Hollywood attempts to block British film pirates
This round-up of Tuesday's main media stories looks ahead to an attempt by Hollywood studios to stop films being illegally downloaded in Britain.
Hollywood film studios will take their battle against illicit downloading to the high court in London today, the Guardian reports. The newspaper says it's in an attempt to force Britain's largest internet service provider, BT, to block access to Newzbin2 - a website that allegedly distributes pirated material. The case is backed by backed by Warner Bros, Fox, Disney and Paramount Pictures, the Motion Picture Association. The Guardian adds that if the successful, "the ruling will pave the way for more music and film companies to go to the courts seeking blocking orders".

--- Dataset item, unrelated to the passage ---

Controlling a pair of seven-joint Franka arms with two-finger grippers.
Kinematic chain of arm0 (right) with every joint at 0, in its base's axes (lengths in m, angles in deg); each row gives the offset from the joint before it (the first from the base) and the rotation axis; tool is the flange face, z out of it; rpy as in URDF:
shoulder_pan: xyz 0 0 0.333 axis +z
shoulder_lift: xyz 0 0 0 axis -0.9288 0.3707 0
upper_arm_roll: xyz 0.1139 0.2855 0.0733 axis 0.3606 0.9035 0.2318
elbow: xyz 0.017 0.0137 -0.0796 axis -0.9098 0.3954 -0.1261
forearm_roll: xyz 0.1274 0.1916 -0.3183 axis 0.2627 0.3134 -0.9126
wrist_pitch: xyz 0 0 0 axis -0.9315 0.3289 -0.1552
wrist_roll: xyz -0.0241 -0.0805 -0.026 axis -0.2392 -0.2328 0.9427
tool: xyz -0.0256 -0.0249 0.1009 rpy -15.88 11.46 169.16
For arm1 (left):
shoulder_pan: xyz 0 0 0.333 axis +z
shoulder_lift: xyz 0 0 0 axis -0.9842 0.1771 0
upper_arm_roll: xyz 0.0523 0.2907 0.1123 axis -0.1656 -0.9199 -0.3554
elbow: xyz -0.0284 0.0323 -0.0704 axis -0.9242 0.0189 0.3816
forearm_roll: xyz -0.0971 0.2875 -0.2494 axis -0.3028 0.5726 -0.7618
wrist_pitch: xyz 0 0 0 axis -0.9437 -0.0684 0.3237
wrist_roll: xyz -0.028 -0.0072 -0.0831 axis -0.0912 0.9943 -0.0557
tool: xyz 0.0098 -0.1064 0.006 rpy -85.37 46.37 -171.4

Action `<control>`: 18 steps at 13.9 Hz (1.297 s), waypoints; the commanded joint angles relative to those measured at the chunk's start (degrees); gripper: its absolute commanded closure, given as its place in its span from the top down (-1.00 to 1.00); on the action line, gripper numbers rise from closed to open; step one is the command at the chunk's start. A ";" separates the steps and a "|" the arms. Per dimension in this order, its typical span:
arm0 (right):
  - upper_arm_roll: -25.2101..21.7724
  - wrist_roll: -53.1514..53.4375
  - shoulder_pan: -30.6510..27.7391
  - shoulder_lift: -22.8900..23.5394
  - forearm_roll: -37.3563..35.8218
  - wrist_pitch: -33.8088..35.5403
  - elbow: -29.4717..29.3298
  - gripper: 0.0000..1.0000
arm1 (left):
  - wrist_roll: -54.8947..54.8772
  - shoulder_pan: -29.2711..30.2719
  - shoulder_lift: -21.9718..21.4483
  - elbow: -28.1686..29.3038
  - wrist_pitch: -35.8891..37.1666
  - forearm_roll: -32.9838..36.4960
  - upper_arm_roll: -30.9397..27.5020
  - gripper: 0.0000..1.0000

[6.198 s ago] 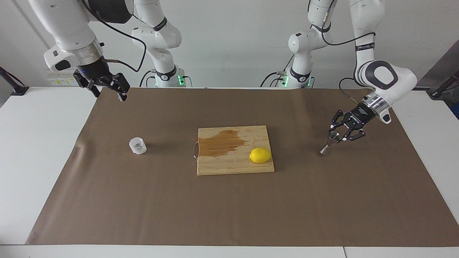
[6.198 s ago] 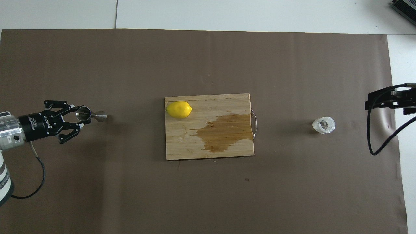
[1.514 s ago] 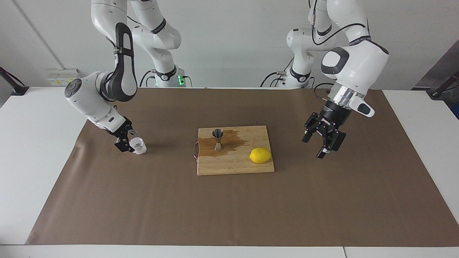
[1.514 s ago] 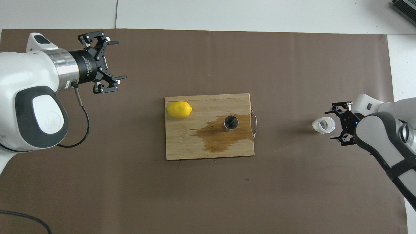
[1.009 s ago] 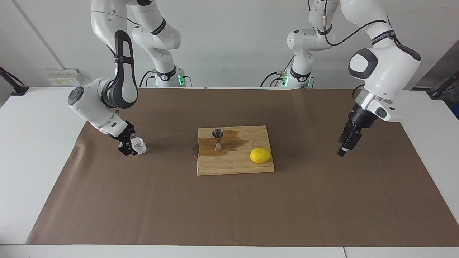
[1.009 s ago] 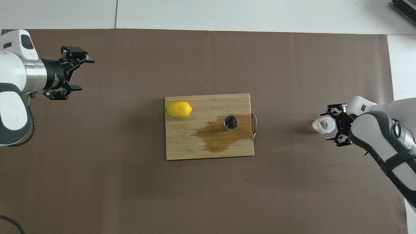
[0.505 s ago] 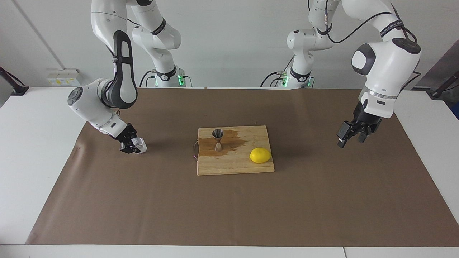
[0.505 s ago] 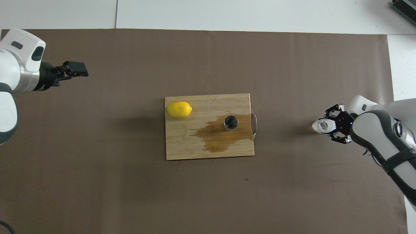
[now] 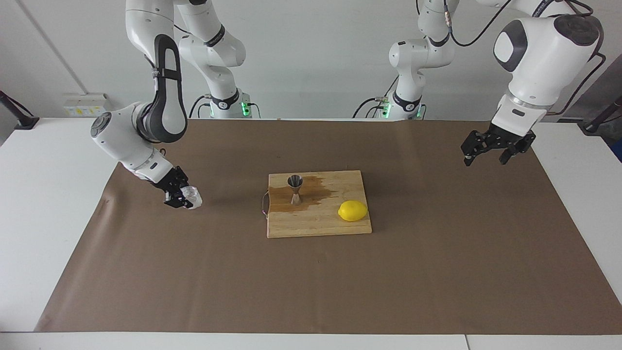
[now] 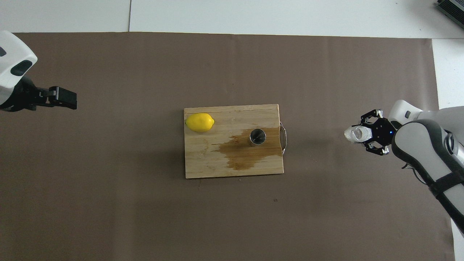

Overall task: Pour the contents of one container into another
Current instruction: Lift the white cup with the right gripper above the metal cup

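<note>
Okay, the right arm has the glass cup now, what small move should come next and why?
Probably lift it and carry it toward the cutting board. The right gripper is shut on the glass cup, low over the brown mat toward the right arm's end, while the jigger stands upright on the board. The left gripper waits, raised.

Brown paper sheet (image 9: pixel 311 287) covers most of the white table (image 9: pixel 43 218). Wooden cutting board (image 9: pixel 318 221) sits approx mid-table w/ a dark wet stain (image 9: pixel 303 197) on it. Yellow lemon (image 9: pixel 353 211) on the board's corner, toward the left arm's end.
</note>
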 commanded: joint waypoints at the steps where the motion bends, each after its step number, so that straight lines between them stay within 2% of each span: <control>1: 0.10 5.07 0.57 -3.34 -0.35 2.13 0.21 -1.00 | -1.34 -0.52 -1.71 -2.09 4.62 1.05 0.17 1.00; 3: 0.27 11.73 1.79 -3.61 -4.73 2.22 -1.63 -1.00 | -0.90 -0.52 -3.04 -0.16 4.27 0.95 0.34 1.00; 5: 0.27 24.19 5.30 -3.35 -12.27 2.22 -3.92 -1.00 | -0.81 -0.35 -3.48 0.11 4.53 0.86 0.34 1.00; 7: 0.27 32.22 9.16 -3.00 -16.87 2.48 -6.37 -1.00 | -0.81 -0.17 -4.44 1.86 4.88 0.78 0.34 1.00; 9: 0.27 35.58 12.50 -2.56 -19.33 3.18 -8.40 -1.00 | -0.81 -0.34 -5.50 2.83 4.97 0.60 0.34 1.00; 12: 0.27 39.27 18.74 -1.42 -24.60 8.00 -13.66 -1.00 | 0.41 -0.17 -6.21 2.66 5.76 -2.02 0.34 1.00; 15: 0.27 48.05 25.43 0.16 -32.15 12.41 -19.03 -1.00 | 0.51 0.10 -6.12 2.13 6.46 -3.80 0.26 1.00; 18: 0.36 50.17 29.38 3.85 -33.05 14.42 -23.86 -1.00 | 0.33 -0.61 -5.86 0.56 9.53 -3.36 0.26 1.00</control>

The Royal correspondent of the Press Association news agency yesterday became the fifth person to be arrested in the Scotland Yard investigation of the phone hacking scandal at the News of the World, reports the Independent. It says Laura Elston, who has covered royal stories for the agency since 2003, was released on bail yesterday evening after being detained on suspicion of intercepting voicemails.
The world's longest-running children's programme Blue Peter will make its final broadcast from the BBC's Television Centre studios today. The BBC reports that after its summer break, the programme will be broadcast from Salford, Greater Manchester. It's part of the relocation of several BBC departments, including children's programmes, BBC Sport, TV's Breakfast and Radio 5 live.

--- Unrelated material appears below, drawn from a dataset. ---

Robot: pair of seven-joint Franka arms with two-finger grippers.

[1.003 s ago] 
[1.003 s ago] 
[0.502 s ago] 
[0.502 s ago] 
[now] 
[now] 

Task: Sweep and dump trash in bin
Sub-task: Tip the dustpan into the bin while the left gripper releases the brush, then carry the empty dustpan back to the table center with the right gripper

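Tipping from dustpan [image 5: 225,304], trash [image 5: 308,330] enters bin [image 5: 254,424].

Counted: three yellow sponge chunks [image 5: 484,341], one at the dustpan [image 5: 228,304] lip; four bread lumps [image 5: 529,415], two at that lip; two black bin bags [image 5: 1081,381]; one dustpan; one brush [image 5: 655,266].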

The Telegraph reports that almost 27 million Britons visited Facebook in May this year. The paper quotes research by UKOM/Nielsen which shows it is now Britain's second most popular website behind Google. It overtook MSN, which includes Microsoft's web portal, its search engine Bing and Windows Live for the first time.
The UKOM/Nielsen figures show the BBC is still well ahead of the Daily Mail in online news readership in the UK, says Press Gazette. The BBC News website had 11.14m online readers/viewers in May, compared with 6.3m readers for Mail Online. It says the UKOM/Nielsen data is based on a survey of 50,000 website users and tends to provide lower figures than ABC - which uses server data showing the number of different computers which have logged on to a site.
The BBC will hand back a Royal Television Society award given to a now-discredited Panorama documentary on the alleged use of child labour by Primark, says Digital Spy. The BBC Trust ruled that it was "more likely than not" that some footage was not genuine. A BBC spokesman told The Times: "The BBC has apologised for including a short section of film which could not be authenticated... We acknowledge that a serious error was made and it would be inappropriate to keep the RTS award."
The teachers' strike planned for later this week and the appearance of the Duke and Duchess of Cambridge at Wimbledon feature prominently in Tuesday's newspapers, as reported in the BBC's newspapers review.